[Stored dataset items]
:::::

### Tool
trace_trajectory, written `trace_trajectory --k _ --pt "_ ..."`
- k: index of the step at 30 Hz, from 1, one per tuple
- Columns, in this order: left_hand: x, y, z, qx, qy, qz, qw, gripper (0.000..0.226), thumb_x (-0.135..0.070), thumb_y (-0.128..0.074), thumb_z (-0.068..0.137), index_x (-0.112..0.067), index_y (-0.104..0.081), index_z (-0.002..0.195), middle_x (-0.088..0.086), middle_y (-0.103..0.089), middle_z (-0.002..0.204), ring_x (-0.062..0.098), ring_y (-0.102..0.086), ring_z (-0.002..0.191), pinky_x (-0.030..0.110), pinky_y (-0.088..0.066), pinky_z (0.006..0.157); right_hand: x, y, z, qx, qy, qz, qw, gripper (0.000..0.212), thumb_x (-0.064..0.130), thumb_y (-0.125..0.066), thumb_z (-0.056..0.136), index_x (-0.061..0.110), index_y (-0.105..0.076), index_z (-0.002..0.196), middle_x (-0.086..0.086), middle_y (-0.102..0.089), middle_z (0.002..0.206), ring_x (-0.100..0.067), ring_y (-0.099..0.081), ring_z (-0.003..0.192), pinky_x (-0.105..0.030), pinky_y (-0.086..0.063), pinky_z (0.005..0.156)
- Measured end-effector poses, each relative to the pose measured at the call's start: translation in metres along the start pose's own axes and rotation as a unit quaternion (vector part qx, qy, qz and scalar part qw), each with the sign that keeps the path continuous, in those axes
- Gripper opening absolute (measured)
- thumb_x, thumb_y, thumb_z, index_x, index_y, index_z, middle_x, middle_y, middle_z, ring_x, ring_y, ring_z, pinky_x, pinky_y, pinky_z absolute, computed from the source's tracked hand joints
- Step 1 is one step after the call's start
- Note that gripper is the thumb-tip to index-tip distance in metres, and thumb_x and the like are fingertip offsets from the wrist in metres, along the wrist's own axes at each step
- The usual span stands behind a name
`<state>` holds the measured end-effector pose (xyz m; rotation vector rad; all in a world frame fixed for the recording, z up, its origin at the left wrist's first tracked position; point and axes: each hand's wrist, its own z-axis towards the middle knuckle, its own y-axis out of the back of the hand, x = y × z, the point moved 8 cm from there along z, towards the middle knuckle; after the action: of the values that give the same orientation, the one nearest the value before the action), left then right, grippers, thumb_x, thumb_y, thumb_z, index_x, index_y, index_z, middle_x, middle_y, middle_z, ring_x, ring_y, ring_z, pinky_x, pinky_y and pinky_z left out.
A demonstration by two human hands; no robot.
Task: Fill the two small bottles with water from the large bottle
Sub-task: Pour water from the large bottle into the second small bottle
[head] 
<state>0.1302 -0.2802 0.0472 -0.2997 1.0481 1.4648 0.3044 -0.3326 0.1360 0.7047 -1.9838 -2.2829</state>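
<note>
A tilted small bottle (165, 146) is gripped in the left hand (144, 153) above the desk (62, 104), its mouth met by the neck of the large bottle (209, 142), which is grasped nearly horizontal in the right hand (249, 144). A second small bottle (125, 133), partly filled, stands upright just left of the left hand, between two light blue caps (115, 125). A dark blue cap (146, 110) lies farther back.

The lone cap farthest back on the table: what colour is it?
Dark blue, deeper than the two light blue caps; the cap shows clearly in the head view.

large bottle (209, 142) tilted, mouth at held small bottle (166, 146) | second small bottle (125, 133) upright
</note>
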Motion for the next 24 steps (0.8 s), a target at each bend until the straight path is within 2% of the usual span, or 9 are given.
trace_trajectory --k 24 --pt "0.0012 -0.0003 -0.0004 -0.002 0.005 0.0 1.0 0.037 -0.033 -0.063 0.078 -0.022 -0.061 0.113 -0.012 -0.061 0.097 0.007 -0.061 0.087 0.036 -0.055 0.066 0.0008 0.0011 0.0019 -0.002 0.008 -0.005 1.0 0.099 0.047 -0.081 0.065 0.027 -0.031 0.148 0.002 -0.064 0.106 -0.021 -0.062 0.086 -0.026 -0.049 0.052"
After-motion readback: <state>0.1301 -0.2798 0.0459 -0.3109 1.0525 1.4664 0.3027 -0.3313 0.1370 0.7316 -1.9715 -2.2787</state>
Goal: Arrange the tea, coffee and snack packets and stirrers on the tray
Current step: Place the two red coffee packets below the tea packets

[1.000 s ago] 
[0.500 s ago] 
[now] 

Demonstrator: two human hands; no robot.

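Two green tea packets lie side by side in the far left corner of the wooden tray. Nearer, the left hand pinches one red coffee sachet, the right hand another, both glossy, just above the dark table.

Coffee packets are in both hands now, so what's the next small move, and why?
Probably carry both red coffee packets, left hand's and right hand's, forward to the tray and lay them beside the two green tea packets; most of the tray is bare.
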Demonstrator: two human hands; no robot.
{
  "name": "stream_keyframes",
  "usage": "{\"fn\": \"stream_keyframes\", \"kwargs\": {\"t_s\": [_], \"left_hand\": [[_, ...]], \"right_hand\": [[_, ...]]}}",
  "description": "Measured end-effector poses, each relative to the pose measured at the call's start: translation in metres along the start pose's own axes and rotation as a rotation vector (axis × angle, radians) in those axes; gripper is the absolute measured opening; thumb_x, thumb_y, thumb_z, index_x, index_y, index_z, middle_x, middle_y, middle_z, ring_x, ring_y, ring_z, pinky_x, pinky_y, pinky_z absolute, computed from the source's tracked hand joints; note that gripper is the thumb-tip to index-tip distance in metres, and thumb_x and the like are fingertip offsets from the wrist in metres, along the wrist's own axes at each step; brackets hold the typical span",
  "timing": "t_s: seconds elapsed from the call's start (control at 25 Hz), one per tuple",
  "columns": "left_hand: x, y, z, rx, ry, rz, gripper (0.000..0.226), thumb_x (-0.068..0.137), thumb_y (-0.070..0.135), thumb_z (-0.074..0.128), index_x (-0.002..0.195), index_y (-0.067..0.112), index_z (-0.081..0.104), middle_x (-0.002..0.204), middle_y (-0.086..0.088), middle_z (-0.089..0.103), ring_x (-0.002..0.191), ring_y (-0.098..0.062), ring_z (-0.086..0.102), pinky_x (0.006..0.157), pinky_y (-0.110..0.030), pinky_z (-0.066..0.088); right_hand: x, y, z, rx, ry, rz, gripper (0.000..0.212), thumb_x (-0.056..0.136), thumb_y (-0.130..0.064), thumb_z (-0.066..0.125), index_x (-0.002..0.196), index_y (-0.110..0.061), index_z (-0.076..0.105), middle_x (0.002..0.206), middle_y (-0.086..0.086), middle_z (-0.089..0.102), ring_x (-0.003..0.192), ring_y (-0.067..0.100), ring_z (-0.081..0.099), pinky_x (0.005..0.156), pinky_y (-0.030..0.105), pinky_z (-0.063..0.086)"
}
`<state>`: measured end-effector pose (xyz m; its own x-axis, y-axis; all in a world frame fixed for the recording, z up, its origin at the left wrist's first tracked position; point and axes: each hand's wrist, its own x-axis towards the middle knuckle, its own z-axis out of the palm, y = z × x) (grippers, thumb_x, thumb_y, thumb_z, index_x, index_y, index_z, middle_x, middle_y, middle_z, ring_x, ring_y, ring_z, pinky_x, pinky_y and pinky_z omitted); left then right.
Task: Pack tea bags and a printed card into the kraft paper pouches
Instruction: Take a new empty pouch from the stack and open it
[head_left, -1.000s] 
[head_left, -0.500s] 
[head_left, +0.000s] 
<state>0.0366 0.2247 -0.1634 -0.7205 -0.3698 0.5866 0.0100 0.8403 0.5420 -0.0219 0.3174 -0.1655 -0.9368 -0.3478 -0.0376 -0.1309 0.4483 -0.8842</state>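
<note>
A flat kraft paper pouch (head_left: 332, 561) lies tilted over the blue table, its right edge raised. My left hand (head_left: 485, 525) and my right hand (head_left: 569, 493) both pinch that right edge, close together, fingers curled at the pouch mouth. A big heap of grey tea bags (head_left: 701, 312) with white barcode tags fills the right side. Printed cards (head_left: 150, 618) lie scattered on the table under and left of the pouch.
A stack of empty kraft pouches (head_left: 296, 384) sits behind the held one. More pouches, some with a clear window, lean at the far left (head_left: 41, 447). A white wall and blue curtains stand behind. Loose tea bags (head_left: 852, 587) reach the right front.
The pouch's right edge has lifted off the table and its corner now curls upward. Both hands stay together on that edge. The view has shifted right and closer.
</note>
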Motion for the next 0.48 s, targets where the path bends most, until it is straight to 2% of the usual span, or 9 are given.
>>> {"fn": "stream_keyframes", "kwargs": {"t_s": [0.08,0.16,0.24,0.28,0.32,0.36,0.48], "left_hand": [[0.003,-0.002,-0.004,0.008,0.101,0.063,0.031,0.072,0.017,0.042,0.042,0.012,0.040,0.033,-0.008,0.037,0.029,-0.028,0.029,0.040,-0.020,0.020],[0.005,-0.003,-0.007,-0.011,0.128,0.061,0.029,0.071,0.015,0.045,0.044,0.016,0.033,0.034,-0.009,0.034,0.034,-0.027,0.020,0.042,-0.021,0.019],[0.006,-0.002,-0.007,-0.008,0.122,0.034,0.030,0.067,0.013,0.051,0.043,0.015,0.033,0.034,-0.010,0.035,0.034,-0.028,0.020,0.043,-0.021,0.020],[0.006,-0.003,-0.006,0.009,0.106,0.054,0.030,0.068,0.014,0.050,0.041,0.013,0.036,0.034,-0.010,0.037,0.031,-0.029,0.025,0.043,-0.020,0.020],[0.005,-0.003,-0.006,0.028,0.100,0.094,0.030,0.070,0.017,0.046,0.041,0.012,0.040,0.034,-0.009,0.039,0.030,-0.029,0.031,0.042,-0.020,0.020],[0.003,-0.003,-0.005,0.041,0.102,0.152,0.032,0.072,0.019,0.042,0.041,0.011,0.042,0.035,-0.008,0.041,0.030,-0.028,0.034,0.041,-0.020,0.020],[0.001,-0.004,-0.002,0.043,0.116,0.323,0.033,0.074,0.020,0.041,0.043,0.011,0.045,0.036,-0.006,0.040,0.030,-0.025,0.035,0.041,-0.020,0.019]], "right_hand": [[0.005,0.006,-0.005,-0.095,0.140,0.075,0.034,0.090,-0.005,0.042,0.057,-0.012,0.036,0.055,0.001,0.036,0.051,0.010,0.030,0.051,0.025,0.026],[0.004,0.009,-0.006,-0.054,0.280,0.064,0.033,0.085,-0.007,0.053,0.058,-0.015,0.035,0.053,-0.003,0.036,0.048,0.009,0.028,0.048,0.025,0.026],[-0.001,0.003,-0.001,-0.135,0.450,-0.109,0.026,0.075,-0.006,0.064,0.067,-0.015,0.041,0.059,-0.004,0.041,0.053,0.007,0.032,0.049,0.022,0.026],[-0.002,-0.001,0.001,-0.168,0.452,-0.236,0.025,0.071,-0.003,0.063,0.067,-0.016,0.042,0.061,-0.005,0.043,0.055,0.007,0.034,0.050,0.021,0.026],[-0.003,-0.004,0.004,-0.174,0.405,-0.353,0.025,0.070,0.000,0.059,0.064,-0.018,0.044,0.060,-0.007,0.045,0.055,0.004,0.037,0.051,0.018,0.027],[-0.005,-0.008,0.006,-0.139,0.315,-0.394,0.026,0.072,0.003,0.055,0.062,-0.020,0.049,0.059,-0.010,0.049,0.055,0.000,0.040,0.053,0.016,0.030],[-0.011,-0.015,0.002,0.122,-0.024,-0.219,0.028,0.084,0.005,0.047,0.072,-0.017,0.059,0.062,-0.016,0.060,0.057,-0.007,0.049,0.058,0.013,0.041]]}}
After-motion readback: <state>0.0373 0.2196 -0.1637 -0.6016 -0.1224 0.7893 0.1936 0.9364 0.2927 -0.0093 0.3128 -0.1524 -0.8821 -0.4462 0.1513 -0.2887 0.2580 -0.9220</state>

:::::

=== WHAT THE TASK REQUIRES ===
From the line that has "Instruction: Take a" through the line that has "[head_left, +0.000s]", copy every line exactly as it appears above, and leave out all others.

=== REPLY ===
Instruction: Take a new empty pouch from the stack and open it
[head_left, -1.000s] 
[head_left, -0.500s] 
[head_left, +0.000s] 

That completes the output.